Your parents’ money.
For the privileged children among us who always had the latest gadget but never questioned (or flaunted) it when growing up, we have retained a certain amount of guilt for having had a fairly painless childhood. Indeed, it’s reached the point of accusatory looks that many of us will feel reticent to even admit to using said money. It might be controversial, but the fact of having money or being euphemistically ‘comfortable’ is not something that I should have to spend my days apologising for, or ignoring. Being wealthy in itself is not a crime or sin, and it shouldn’t impact how parents with varying access to money are assessed.
It’s silly to associate emotions with material goods.
However, it’s the gesture behind that gift which is key – the generous spirit, the care and the selflessness. Money can be used negatively and in a shallow spirit. However, it can also be used for parents to engage with, learn about and support a hobby or passion. For example, my father spent money on me when we both supported our local soccer team. Here, the money fuelled acts of communal interest, watching TV matches, and going to stadiums, and getting the team shirts. This made me feel like I belonged within a community, and provided access to friends and skills that I wouldn’t otherwise have stumbled across.
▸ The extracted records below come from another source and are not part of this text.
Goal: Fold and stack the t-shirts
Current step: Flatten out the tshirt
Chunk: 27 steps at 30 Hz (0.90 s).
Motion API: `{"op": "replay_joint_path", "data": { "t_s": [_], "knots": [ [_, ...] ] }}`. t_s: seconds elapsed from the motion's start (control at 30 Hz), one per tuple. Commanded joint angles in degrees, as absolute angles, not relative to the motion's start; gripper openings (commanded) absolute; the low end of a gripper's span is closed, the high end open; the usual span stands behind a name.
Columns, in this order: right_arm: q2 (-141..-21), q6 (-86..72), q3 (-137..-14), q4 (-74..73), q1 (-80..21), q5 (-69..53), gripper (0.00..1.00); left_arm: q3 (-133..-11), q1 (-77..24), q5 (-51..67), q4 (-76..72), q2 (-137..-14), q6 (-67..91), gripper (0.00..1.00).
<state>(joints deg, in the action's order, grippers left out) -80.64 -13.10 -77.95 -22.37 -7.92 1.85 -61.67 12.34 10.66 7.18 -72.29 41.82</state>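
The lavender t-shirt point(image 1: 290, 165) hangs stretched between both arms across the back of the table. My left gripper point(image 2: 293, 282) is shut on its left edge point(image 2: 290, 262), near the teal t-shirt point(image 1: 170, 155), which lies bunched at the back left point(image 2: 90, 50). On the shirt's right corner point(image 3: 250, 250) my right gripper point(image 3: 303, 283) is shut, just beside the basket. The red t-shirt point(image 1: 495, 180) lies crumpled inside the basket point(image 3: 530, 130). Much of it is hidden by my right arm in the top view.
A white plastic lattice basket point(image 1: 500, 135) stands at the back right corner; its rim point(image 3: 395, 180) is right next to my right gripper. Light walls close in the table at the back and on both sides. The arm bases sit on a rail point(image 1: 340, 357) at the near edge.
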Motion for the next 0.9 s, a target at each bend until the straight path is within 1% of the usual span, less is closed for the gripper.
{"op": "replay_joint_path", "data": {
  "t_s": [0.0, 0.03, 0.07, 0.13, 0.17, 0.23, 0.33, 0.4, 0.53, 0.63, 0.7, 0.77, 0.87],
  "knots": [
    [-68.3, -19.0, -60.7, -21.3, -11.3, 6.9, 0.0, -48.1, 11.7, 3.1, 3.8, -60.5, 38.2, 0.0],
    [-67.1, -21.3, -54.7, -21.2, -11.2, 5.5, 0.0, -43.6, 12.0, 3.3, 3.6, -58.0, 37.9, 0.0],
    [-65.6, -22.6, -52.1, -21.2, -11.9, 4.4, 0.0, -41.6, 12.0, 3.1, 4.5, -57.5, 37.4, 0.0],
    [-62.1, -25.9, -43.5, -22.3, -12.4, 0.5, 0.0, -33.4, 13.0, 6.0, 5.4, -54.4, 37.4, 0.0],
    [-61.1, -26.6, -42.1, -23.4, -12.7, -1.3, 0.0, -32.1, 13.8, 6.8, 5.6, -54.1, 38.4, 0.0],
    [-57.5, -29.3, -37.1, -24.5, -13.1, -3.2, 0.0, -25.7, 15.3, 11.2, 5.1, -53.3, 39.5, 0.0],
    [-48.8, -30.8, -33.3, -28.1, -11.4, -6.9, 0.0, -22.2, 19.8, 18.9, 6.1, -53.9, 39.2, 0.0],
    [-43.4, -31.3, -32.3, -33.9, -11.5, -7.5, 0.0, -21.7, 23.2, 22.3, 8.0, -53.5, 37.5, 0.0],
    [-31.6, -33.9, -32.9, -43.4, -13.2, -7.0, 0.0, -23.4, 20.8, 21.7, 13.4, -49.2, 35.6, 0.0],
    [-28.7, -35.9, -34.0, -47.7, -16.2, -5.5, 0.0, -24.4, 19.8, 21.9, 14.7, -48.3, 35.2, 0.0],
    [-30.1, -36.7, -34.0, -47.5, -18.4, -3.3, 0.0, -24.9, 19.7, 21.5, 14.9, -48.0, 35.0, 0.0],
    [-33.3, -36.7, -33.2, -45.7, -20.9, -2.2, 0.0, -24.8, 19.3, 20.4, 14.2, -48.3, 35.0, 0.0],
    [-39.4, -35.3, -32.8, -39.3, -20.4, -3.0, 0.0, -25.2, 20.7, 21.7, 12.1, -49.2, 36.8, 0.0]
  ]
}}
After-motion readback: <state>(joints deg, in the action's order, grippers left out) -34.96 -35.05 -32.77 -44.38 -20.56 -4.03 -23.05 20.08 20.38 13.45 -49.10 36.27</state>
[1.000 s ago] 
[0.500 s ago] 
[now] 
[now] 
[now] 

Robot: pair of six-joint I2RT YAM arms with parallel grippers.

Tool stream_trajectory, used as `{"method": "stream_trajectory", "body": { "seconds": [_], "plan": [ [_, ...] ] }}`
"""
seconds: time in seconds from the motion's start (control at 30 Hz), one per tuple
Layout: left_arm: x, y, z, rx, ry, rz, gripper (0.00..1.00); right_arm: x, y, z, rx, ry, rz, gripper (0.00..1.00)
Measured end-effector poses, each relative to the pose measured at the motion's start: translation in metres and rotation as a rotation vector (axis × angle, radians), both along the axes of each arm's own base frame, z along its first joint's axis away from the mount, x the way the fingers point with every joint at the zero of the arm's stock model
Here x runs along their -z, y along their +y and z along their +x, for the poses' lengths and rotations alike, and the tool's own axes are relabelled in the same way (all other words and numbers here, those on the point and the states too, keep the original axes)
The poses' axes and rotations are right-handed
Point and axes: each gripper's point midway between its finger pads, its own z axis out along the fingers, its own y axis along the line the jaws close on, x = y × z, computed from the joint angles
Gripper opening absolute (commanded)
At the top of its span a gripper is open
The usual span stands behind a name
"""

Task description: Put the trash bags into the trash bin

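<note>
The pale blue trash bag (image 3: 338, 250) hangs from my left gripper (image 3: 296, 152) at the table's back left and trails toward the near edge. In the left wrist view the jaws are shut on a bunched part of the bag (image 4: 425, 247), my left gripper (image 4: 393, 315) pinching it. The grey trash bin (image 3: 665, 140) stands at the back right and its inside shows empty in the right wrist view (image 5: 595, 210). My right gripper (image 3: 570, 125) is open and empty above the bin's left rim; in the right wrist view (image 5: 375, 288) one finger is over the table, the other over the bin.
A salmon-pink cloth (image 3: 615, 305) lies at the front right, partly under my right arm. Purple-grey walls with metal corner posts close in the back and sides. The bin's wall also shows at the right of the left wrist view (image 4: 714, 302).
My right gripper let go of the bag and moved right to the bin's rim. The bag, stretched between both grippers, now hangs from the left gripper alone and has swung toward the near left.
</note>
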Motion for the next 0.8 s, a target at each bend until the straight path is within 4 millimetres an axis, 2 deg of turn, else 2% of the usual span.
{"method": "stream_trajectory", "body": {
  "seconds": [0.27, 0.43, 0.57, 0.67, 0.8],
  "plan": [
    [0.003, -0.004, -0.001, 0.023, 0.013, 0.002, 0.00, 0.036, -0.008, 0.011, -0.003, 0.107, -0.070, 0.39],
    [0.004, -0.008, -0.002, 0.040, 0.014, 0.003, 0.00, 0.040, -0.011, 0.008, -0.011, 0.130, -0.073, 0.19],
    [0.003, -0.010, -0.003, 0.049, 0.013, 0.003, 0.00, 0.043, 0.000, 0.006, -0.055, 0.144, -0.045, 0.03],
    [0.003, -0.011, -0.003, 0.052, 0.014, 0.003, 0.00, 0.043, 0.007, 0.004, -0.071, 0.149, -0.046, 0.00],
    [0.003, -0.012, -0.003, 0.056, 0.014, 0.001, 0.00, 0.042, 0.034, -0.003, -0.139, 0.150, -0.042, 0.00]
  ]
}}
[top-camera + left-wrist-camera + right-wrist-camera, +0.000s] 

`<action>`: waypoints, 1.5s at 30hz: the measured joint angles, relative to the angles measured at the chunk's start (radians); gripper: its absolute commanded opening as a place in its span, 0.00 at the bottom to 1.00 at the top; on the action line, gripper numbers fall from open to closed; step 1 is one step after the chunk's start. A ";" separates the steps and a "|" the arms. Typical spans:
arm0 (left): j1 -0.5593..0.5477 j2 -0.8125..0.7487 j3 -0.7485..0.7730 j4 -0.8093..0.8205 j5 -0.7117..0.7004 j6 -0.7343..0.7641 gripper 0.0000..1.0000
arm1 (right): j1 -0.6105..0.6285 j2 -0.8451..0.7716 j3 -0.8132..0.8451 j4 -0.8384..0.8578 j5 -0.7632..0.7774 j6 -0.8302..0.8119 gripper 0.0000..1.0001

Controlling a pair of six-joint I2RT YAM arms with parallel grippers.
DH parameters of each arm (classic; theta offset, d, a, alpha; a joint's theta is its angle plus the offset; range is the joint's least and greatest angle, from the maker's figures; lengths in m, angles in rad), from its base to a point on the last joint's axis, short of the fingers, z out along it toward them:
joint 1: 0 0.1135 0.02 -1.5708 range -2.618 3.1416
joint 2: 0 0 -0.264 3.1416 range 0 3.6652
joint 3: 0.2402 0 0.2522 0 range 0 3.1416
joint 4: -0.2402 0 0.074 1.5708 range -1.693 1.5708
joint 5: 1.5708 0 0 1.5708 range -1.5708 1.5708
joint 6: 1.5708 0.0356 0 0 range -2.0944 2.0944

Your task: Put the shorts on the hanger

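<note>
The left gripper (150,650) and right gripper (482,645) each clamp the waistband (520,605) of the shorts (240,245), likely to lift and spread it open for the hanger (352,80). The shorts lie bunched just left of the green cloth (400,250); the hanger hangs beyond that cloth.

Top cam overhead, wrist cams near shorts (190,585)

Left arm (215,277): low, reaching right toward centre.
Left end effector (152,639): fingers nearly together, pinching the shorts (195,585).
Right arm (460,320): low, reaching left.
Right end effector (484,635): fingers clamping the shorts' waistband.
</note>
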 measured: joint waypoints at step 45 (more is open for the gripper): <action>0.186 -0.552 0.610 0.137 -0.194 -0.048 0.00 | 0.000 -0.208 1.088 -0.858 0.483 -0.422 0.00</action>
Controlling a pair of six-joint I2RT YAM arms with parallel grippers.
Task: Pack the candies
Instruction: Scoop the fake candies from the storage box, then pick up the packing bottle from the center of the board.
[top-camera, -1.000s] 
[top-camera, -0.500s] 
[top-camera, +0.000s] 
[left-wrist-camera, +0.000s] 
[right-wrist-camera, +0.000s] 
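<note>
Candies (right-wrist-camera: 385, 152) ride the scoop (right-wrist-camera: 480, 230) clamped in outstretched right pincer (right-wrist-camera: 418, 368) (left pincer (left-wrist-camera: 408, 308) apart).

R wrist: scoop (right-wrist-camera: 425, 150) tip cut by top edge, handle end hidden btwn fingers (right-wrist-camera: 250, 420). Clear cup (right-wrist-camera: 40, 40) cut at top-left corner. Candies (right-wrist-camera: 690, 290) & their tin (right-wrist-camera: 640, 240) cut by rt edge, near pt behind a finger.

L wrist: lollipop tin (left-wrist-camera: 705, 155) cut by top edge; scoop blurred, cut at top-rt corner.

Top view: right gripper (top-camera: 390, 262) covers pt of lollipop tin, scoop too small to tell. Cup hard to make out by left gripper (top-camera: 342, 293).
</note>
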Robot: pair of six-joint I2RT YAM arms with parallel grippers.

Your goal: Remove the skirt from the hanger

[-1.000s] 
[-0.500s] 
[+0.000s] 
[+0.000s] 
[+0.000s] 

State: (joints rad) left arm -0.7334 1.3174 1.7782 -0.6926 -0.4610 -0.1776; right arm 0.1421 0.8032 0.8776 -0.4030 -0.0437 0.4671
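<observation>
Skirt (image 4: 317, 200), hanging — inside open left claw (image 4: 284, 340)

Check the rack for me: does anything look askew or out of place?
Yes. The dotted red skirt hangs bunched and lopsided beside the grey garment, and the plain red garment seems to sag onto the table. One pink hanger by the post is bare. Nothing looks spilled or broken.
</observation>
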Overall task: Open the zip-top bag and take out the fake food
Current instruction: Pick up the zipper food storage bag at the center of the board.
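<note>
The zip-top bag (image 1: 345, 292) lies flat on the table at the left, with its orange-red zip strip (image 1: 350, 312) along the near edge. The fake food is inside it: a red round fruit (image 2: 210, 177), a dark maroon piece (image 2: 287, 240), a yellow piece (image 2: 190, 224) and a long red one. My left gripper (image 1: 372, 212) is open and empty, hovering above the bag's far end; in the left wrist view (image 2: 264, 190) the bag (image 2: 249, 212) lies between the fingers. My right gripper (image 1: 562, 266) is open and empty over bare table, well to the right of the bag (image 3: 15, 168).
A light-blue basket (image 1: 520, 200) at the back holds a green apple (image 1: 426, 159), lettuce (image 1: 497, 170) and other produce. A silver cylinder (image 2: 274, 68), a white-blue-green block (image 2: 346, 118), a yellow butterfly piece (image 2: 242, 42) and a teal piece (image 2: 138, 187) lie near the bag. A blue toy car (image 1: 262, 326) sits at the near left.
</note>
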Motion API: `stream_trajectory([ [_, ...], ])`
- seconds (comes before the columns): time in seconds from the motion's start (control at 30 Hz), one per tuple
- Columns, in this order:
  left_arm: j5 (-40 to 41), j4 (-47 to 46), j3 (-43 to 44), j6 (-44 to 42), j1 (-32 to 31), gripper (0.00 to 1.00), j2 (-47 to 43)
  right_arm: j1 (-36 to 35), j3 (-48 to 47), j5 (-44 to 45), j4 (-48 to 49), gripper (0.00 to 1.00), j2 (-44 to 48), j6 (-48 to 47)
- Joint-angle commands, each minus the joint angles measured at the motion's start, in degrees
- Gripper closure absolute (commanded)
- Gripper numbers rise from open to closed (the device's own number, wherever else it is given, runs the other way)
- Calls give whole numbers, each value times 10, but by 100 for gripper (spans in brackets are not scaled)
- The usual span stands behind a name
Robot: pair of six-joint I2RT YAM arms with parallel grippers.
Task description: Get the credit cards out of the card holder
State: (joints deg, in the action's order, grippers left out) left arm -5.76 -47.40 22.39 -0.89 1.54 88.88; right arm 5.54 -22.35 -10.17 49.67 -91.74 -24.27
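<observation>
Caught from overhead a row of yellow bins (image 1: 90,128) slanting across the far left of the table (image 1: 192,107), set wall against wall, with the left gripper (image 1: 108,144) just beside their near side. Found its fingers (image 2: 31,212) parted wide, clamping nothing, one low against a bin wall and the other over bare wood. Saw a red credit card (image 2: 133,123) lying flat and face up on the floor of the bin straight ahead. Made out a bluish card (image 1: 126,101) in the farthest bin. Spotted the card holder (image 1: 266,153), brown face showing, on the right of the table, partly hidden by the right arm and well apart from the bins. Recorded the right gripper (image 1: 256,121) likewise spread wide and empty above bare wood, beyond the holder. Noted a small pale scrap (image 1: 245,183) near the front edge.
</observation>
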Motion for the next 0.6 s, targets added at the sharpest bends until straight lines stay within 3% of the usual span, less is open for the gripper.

I love him for showing me his passion, and including me in it.
As long as your parents don’t write you a cheque every week while they abscond and leave you with a nanny for 18 years.
There is a middle ground grey area of privilege that must be negotiated in which money is a useful and caring parenting tool. However, it is by no means the only tool, and successful parents must be judged on the memories made and life skills imparted – irrespective of the issue of money. Having money is not the same as throwing money at a child and hoping they turn out okay. I hope we all know that. Indeed, while the memories that serve us for life aren’t necessarily forged in the influence of money, we do our family a disservice to be ashamed of or quiet about those experiences that were.
We all live different lives, informed by our various experiences and struggles. To pretend that money is the root of all evil and that its very presence in a person’s life impacts whether someone was a good parent or not, is ridiculous and unsatisfying.
I will not apologise for my parents having and generously using their money in my childhood.
I will not patronise my peers who grew up differently by erasing it and pretending to understand all that they may have in turn struggled through, but I can open up a dialogue and learn and educate myself.
I was lucky to be blessed with a great family who had money, but they weren’t great because of the money. It remains hugely unfair that some people lack the means to live and others have much more than they need, but we can’t solve that by erasing it or making sweeping judgements.